Fix Issue with SConsCPPConditionalScanner misinterpreting ifdefs suffixed with L or UL [Alternate Implementation] #4629

jcbrill · 2024-11-10T16:45:02Z

This PR is an alternate implementation of PR #4624 based on the discussion in #4623 and #4624.

PR #4624 fails 9 of the tests included in this PR.

This PR also fixes a bug with evaluating hex integer literals.

For example:

#define HEX0 0x0
#if HEX0
#include <file411-yes>   # <=== actual
#else
#include <file411-no>    # <=== expected
#endif

This reason is the int conversion fails and is using string '0x0' which evaluates true (non-empty string) as opposed to an integer literal of 0. The integer conversion was implemented as int(expansion) rather than int(expansion, 0).

This PR replaces the integer conversion with a method to evaluate a constant expression.

Changes:

Preserve non-integer literals that contain valid integer specifications
Add binary integer specifications
Add octal integer specification
Zero (0) is considered an octal number
Add negative lookbehind/lookahead for number specifications (text is not word/token based)
Add method to evaluate constant expression for define constant expressions
Replace int conversion with constant evaluation expression
- int conversion failed for hex numbers due to default base 10 [int(s)] vs unknown base [int(s, 0)]
Two fixes to the existing test suite were applied
Additional tests were added

Contributor Checklist:

I have created a new test or updated the unit tests to cover the new/changed functionality.
I have updated CHANGES.txt and RELEASE.txt (and read the README.rst).
I have updated the appropriate documentation

Changes: - Preserve non-integer literals that contain valid integer specifications. - Add binary integer specifications - Add octal integer specification - Zero (0) is considered an octal number - Add negative lookbehind/lookahead for number specifications (text is not word/token based) - Add method to evaluate constant expression for define constant expressions - Replace int conversion with constant evaluation expression - int conversion failed for hex numbers due to default base 10 [int(s)] vs unknown base [int(s, 0)] - Add additional tests

bdbaddog · 2024-11-10T23:20:19Z

Add a blurb to release and changes.txt and we can merge this.

bdbaddog · 2024-11-10T23:21:41Z

Wouldn't it be sufficient though to test the regex's alone without parsing a file?
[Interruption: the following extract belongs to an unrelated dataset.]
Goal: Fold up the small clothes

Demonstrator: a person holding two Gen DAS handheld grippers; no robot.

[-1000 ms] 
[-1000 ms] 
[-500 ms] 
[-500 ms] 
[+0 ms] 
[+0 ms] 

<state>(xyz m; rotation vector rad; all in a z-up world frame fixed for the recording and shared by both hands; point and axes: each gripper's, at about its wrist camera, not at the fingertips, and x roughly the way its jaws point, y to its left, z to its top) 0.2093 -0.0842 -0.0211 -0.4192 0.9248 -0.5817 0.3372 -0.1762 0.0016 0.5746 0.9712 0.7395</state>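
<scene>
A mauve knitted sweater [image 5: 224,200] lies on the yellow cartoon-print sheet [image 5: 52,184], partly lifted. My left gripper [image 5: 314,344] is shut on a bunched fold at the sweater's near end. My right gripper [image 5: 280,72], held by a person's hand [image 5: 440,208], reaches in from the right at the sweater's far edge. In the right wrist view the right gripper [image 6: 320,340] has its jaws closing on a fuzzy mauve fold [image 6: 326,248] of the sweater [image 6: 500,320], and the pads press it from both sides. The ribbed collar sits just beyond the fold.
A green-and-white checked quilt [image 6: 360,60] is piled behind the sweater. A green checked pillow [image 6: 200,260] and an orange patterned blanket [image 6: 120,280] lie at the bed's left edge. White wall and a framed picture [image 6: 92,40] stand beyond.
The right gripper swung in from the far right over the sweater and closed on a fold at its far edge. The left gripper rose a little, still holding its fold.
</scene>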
Simplify?

jcbrill · 2024-11-10T23:43:19Z

Wouldn't it be sufficient though to test the regex's alone without parsing a file? Simplify?

Modifying the regex revealed underlying issues with the implementation and the way the tests were written. The example in the description above has nothing to do with the regexes (i.e., there is no suffix) but is a manifestation of a failure to convert a hex string to integer without specifying the optional base.
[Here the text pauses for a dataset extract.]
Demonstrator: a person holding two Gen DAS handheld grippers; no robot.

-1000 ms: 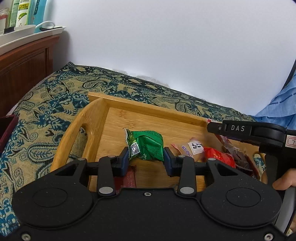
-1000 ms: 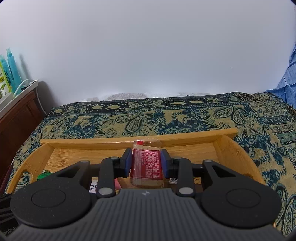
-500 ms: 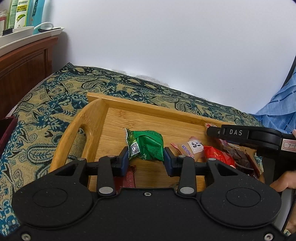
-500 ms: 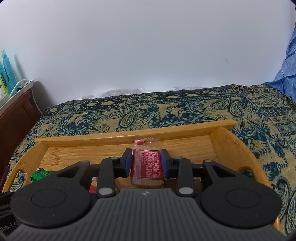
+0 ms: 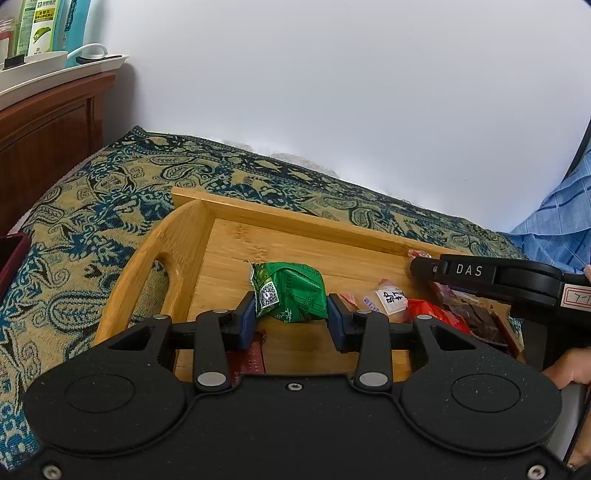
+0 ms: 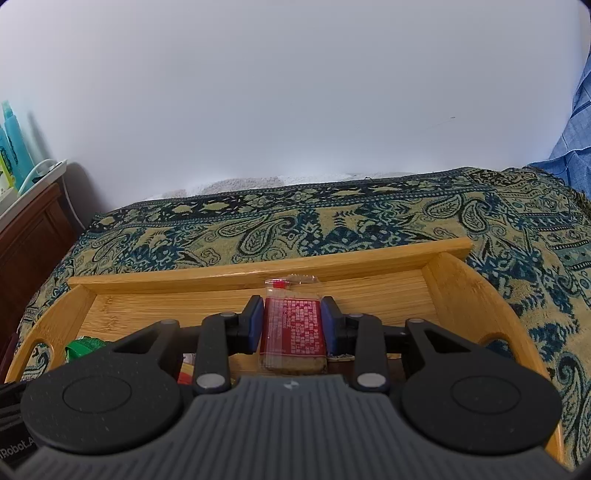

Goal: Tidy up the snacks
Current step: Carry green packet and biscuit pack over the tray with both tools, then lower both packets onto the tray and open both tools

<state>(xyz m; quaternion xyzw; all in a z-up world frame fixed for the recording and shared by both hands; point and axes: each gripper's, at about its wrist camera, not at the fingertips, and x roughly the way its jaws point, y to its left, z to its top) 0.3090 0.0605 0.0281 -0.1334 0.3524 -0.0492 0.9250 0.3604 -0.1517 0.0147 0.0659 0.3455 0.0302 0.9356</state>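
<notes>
My left gripper [image 5: 291, 315] is shut on a green snack packet [image 5: 291, 291] and holds it over the left part of a wooden tray [image 5: 295, 218]. My right gripper [image 6: 291, 321] is shut on a red-labelled clear snack bar packet [image 6: 291, 328] over the same tray [image 6: 258, 271], near its far wall. In the left wrist view the right gripper's black body [image 5: 498, 275] reaches in from the right. Loose snacks lie in the tray: a white and pink one [image 5: 388, 301], a red one [image 5: 436, 317], dark brown bars [image 5: 476, 321] and a red packet [image 5: 249, 360] under my left fingers.
The tray rests on a blue and tan paisley cloth [image 6: 332, 221] against a white wall. A dark wooden cabinet [image 5: 48, 122] with a white tray of bottles [image 5: 44, 26] stands at the left. Blue checked fabric [image 5: 557, 221] lies at the right.
The right gripper has moved forward and a little lower over the tray with its packet. The left gripper has hardly moved and keeps the green packet.
</notes>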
There are a number of issues and potential issues with the implementation that I need to write up. I'm guessing there is a sizable gap between how one thinks the code is working and how it actually works.
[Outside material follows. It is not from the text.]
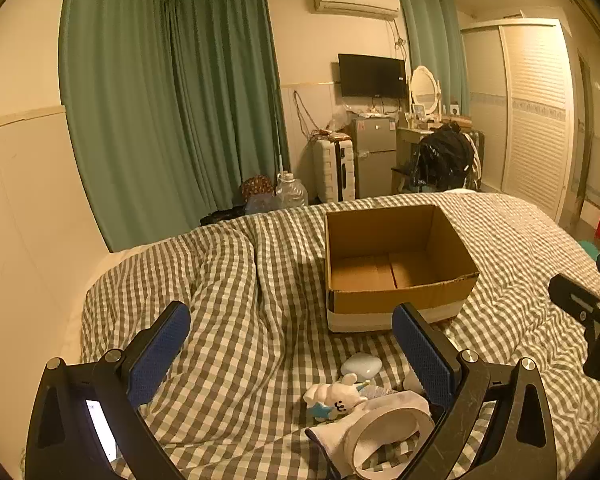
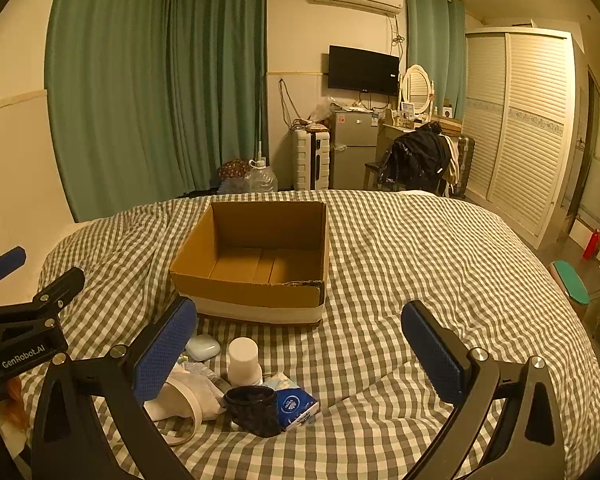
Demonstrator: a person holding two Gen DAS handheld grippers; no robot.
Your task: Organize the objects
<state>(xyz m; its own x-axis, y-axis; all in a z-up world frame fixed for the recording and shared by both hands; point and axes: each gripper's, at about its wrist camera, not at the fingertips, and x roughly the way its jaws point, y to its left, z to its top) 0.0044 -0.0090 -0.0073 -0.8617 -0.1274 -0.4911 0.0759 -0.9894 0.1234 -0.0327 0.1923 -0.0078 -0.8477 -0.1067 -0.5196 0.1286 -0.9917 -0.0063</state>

The expression evaluation for #if is not recursive so only the first level of replacement is performed which may then yield another string that should be expanded. Depending on the way the test is written, that could result in the string effectively being considered "True".

jcbrill · 2024-11-10T23:47:53Z

Many of the tests are for the eval_constant_expression() replacement for int().

bdbaddog · 2024-11-10T23:58:11Z

Wouldn't it be sufficient though to test the regex's alone without parsing a file? Simplify?

Modifying the regex revealed underlying issues with the implementation and the way the tests were written. The example in the description above has nothing to do with the regexes (i.e., there is no suffix) but is a manifestation of a failure to convert a hex string to integer without specifying the optional base.

There are a number of issues and potential issues with the implementation that I need to write up. I'm guessing there is a sizable gap between how one thinks the code is working and how it actually works.

The expression evaluation for #if is not recursive so only the first level of replacement is performed which may then yield another string that should be expanded. Depending on the way the test is written, that could result in the string effectively being considered "True".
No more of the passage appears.